01/13/2026 | Press release | Distributed by Public on 01/13/2026 05:06
| Item 5.07 |
Submission of Matters to a Vote of Security Holders. |
On January 12, 2026, the holders of 37,892,610 shares of Voting Stock (as defined below) of Bitcoin Depot Inc., a Delaware corporation (the "Company"), consisting of 46,508 shares of the Company's Class A Common Stock and 37,846,102 shares of the Company's Class M Common Stock (entitling the holders thereof to ten votes per share), representing approximately 91.4% of the voting power of the outstanding shares of Voting Stock (the "Majority Stockholder"), took action by written consent and without a meeting pursuant to Section 228 of the Delaware General Corporation Law (the "DGCL"), Section 7.01 of the Company's Second Amended and Restated Certificate of Incorporation (the "Certificate of Incorporation"), and Section 2.12 of the Company's Amended and Restated Bylaws. Stockholder approval was required pursuant to Section 242 of the DGCL and Section 10.02 of the Certificate of Incorporation, which requires the affirmative vote of the holders of a majority of the voting power of the then outstanding shares of Voting Stock, voting together as a single class, to amend the Certificate of Incorporation. The Majority Stockholder approved and adopted: (i) the consummation of a reverse stock split (the "Reverse Stock Split") of the issued and outstanding Common Stock (as defined below) by a ratio in a range from and including one-for-five(1:5) up to and including one-for-twenty(1:20) (the "Range"), with the Company's board of directors (the "Board") being authorized to determine the exact amount for such split within the Range (the "Reverse Split Ratio"); (ii) the authorization of the Board to determine the exact Reverse Split Ratio within the Range; (iii) the form of amendment to the Certificate of Incorporation effecting the Reverse Stock Split (the "Certificate of Amendment") and the subsequent filing thereof with the Secretary of State for the State of Delaware at any time on or before June 30, 2026; and (iv) the right of the Board to abandon the Reverse Stock Split and not to file the Certificate of Amendment, if the Board, in its discretion, at any time determines that the Reverse Stock Split is no longer in the best interests of the Company or its stockholders.
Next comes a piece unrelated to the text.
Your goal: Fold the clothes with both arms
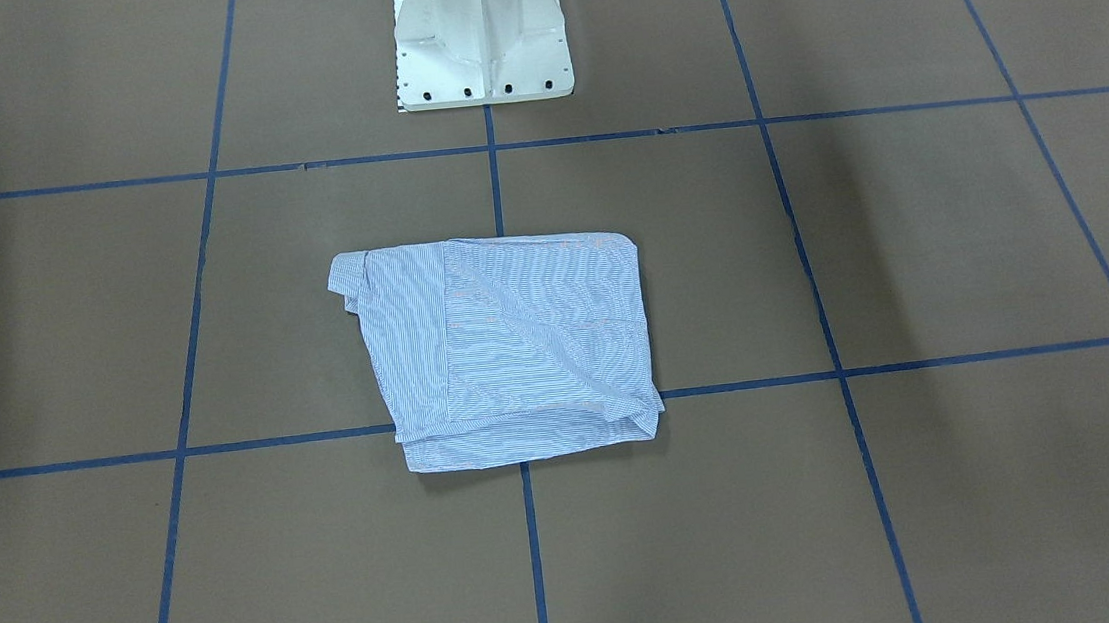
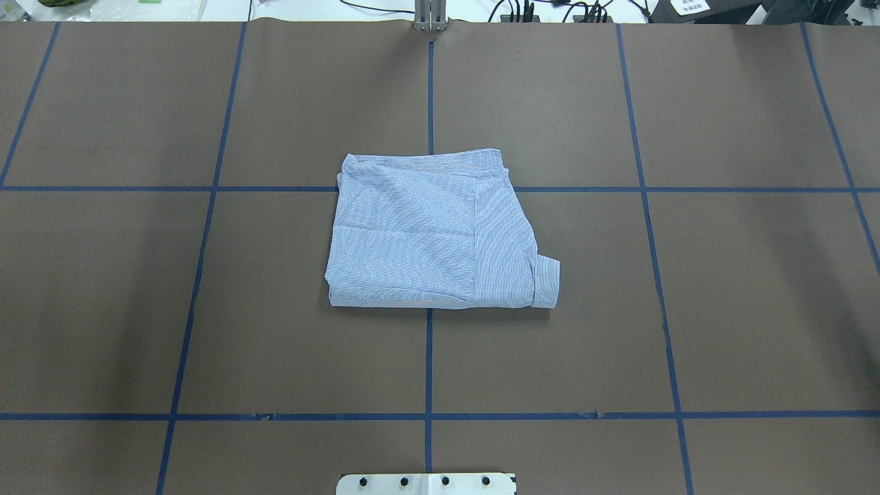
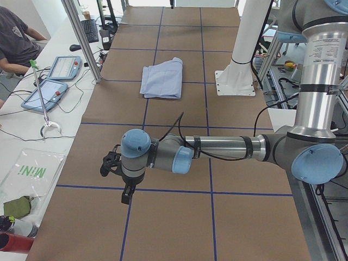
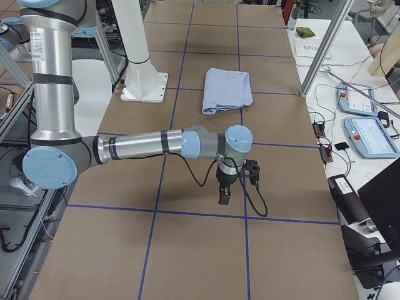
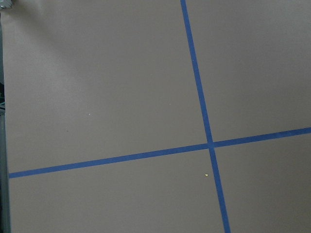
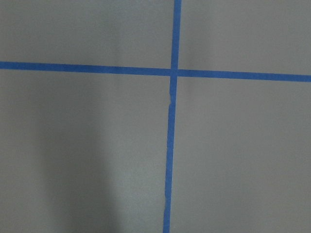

For purposes of this Current Report on Form 8-K:"Voting Stock" means, collectively, shares of our (i) Class A Common Stock, (ii) Class B Common Stock, (iii) Class M Common Stock, (iv) Class O Common Stock, and (v) Class V Common Stock, in each case with a par value $0.0001 per share; and "Common Stock" means, collectively, the Voting Stock and shares of our (i) Class E-1Common Stock, (ii) Class E-2Common Stock, and (iii) Class E-3Common Stock, in each case with a par value $0.0001 per share.
Pursuant to rules adopted by the Securities and Exchange Commission (the "SEC") under the Securities Exchange Act of 1934, a Schedule 14C information statement will be filed with the SEC and sent or provided to the stockholders of the Company.